Examining a possible modification of programs and costs associated with BOCES – with a noted cost increase projected at 3 percent for 2013-14 in that area – was mentioned as a worthwhile action. Another solution could include eliminating three full time equivalent staffing positions at the elementary school level, which would reduce total staffing at the four elementary schools from 75 to 72, due to a decline in student enrollment in grades K-5. Such a reduction was noted as hypothetically saving the district about $180,000. It was added by Sporyz that steadily maintained enrollment at the middle and high school levels would not create a need for staff reductions at those buildings. The district’s elementary schools exist at Armor, Boston Valley, Charlotte Avenue and Union Pleasant.
The district’s previous use of allocated fund balance for 2011-12, 2010-11 and 2009-10, amounts defined as monies designated to offset the property tax levy, include $750,000; $1,700,000; and $1,700,000. Unemployment reserves usage jumped to $224,052 in 2011-12 from $24,041 and $86,470 the previous two years. Additionally, the district’s employee retirement system reserves were listed at $193,000 in 2011-12 while not incorporating any such funds in 2010-11 and 2009-10. Unallocated fund balance reserves were listed at $778,283 in 2011-12, compared to $703,710 in 2010-11 and $2,175,941 in 2009-10.

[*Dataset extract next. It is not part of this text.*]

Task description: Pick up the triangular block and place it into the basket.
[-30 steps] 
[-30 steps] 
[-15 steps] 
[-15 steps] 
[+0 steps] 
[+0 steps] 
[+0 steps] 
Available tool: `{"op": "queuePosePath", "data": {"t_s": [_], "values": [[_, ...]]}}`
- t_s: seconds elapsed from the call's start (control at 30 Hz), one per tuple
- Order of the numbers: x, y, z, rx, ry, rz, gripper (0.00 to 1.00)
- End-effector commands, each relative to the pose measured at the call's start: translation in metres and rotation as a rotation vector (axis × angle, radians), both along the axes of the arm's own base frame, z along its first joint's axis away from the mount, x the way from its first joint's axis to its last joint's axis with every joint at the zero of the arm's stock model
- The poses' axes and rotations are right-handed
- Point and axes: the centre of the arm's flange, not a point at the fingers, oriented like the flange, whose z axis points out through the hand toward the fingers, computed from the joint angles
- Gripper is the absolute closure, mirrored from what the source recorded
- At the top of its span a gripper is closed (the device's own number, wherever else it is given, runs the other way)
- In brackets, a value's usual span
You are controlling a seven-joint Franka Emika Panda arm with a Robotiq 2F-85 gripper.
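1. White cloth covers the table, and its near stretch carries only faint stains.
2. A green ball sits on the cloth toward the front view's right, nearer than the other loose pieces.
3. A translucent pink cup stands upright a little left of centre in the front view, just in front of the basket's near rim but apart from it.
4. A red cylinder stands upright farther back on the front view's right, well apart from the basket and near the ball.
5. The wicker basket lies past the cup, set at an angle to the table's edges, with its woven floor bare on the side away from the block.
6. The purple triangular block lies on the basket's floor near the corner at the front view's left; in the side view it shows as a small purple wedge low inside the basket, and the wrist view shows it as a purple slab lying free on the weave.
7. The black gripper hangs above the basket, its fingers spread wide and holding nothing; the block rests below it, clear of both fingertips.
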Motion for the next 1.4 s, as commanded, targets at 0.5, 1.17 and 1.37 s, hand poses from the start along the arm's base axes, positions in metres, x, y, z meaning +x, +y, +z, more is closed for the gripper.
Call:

Notable increases for 2013-14 facing the district include $3,238,236 in salaries, with a hike of $1,250,766 in teacher and employee retirement costs; $962,517 (or 12.7 percent) in special education costs; $507,977 in non-instructional support staff salaries; and $276,743 in health insurance premium increases. Special education increases were stated as being represented by hikes of $800,000 in private school tuition of Individualized Education Plan (IEP) district students attending a pair of area group homes; and $80,000 in BOCES tuition.
A listed trend of overall declining New York State aid was acknowledged by district officials Tuesday. Also stated was the fact that Federal Stimulus and Jobs Funds have expired, with no expected additional funding of such items. The Hamburg School District is additionally noted as not being eligible to receive to substantial portion of federal and state grants in relation to poverty.

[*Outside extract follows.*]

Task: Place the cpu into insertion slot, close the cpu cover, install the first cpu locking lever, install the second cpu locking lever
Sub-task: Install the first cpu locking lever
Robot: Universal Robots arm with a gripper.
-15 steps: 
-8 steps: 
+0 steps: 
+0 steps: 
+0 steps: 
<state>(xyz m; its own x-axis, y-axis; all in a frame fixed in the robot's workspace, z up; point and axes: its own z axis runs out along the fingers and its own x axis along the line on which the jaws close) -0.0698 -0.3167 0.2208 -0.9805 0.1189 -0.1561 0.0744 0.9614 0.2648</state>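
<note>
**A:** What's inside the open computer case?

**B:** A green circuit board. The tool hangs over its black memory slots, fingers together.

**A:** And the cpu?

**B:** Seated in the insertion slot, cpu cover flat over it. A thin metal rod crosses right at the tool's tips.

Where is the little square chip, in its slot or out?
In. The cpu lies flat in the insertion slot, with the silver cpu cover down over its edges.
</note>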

In another item Tuesday, district officials expressed satisfaction with an initiative explained as being a general examination into employee payroll, as part of a scope of Hamburg’s internal audit. It was stated by Internal Auditor Louann Laurito-Bahgat, that the examination will include a random look into 50 district employees to verify their payment as being correct and within the parameters of New York State contract guidelines, to ensure that there are no excess benefits as being received and that paperwork is being properly marked. Such exploration was explained by Laurito-Bahgat as also being a procedure to further prevent liability.
Board President Dr. Joan Calkins said she’s looking forward to seeing results from the initiative.
The next meeting of the Hamburg Central School Board will take place at 7:30 p.m. on Tuesday, Dec.11 in the Hamburg Middle School cafeteria.